## Goal of the exercise:
What is needed is every line of the material that contains "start".

== == ==

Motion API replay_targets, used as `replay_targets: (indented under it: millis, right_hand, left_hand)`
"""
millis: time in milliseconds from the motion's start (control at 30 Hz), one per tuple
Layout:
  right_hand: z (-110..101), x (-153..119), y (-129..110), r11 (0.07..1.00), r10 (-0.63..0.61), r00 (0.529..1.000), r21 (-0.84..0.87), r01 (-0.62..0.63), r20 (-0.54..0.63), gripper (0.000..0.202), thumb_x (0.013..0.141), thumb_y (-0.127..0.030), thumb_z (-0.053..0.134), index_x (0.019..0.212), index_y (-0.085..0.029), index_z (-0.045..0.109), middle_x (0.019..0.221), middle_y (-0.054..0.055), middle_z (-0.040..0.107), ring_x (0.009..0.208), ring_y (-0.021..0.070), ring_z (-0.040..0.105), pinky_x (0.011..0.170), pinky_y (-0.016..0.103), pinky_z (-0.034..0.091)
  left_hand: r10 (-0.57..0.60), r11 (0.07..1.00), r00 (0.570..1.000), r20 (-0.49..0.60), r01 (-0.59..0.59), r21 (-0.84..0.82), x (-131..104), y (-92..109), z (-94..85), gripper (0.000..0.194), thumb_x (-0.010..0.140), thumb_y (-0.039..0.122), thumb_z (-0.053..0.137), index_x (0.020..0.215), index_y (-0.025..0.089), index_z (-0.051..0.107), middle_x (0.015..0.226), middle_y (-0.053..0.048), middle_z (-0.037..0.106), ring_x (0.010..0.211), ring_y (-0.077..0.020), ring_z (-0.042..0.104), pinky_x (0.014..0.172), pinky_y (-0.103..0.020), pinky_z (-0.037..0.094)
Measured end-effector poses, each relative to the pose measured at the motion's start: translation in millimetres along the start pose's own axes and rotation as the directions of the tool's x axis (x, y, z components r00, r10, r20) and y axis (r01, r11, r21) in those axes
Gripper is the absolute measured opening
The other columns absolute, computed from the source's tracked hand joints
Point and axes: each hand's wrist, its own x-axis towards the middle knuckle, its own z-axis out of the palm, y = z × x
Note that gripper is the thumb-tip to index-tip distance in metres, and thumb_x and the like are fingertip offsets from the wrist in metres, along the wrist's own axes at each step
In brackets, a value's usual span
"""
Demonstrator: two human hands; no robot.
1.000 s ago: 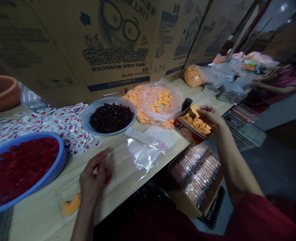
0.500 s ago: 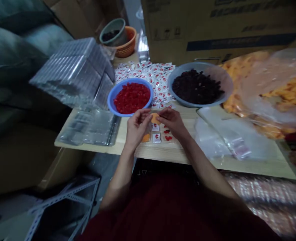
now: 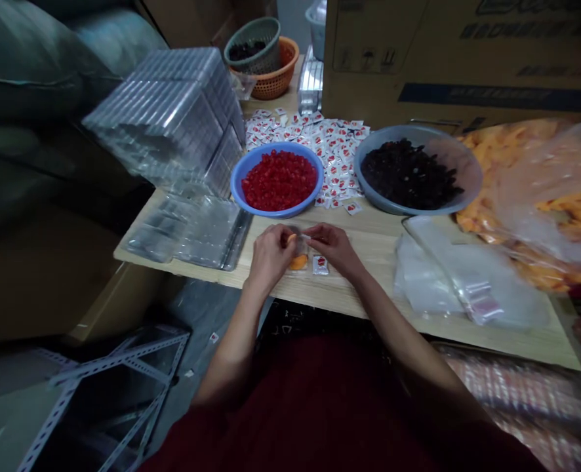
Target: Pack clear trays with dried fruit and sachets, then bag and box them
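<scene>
My left hand (image 3: 269, 254) pinches an orange slice (image 3: 291, 240) over a clear plastic tray (image 3: 300, 249) near the table's front edge. Another orange piece (image 3: 298, 263) lies in the tray just below those fingers. My right hand (image 3: 334, 248) has its thumb and fingers pressed together at the tray's upper side, on something small and pale that I cannot make out. A small white packet with a red print (image 3: 320, 265) lies below my right fingers. Behind my hands stands a blue bowl of red pieces (image 3: 279, 181).
A bowl of dark dried fruit (image 3: 409, 174) stands behind right, beside bagged orange slices (image 3: 511, 177). Many small packets (image 3: 337, 154) lie between the bowls. Stacked clear trays (image 3: 172, 111) rise at left. Clear bags (image 3: 433, 269) lie at right. Baskets and a carton (image 3: 448, 59) stand behind.
The view has shifted, so the table things appear farther right. The orange slice has moved from between both hands to my left fingers, tilted; my right hand has left it.
</scene>
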Motion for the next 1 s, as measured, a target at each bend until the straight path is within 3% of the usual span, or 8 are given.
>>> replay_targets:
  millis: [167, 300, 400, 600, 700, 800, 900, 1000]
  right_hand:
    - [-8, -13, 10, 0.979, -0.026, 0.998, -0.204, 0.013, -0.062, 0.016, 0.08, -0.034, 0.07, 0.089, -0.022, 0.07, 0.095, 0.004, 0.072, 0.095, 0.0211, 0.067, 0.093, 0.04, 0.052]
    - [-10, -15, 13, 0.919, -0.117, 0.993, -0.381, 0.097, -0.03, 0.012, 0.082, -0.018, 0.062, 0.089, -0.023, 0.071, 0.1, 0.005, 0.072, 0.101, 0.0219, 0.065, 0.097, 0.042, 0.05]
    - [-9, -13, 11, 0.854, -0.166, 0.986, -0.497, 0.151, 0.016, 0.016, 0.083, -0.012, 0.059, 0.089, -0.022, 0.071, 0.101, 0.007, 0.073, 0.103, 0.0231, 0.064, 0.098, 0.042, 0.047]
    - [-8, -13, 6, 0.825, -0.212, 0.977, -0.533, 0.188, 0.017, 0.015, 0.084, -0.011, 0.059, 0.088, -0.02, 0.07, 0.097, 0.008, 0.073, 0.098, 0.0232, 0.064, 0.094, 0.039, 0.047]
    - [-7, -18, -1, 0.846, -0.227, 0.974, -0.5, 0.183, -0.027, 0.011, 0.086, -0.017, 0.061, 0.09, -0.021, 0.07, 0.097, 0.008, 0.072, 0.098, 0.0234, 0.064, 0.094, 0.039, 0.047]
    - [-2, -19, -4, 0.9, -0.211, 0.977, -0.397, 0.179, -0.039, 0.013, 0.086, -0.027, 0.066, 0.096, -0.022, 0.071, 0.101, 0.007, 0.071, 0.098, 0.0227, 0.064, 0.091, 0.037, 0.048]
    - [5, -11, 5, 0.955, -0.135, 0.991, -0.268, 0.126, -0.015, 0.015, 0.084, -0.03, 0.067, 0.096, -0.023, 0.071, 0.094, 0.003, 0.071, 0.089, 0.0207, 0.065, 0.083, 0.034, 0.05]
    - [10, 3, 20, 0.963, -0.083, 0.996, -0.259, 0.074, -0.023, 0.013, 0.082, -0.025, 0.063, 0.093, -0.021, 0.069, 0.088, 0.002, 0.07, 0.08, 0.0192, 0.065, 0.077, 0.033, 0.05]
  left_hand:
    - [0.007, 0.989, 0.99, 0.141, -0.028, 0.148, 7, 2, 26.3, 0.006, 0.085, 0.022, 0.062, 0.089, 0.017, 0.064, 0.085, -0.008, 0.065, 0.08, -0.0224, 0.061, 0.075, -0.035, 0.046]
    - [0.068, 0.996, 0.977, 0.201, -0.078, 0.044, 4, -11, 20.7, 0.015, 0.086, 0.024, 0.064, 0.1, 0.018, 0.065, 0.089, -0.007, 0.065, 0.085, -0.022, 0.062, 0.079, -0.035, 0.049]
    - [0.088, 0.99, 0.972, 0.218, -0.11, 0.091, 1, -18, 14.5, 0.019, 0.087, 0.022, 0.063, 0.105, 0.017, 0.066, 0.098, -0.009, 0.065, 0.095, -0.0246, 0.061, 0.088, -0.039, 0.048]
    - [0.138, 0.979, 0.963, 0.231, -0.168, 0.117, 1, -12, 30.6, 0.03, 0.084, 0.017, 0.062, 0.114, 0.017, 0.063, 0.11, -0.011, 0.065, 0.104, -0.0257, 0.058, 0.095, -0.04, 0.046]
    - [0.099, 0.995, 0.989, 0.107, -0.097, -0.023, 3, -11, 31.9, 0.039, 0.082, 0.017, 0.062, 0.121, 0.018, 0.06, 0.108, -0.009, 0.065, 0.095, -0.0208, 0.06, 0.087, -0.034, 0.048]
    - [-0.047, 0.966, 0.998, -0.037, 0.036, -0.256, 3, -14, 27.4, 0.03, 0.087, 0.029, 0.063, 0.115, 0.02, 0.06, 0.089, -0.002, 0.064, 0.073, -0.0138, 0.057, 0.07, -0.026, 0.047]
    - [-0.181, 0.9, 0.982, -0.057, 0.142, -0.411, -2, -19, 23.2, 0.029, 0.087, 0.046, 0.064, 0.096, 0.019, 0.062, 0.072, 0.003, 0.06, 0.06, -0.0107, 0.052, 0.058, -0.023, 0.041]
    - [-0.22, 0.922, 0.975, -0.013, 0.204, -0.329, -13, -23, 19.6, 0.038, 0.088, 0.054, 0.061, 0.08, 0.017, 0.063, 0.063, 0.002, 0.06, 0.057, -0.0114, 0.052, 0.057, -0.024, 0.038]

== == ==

## Solution to this exercise:
millis: time in milliseconds from the motion's start (control at 30 Hz), one per tuple
Measured end-effector poses, each relative to the pose measured at the motion's start: translation in millimetres along the start pose's own axes and rotation as the directions of the tool's x axis (x, y, z components r00, r10, r20) and y axis (r01, r11, r21) in those axes

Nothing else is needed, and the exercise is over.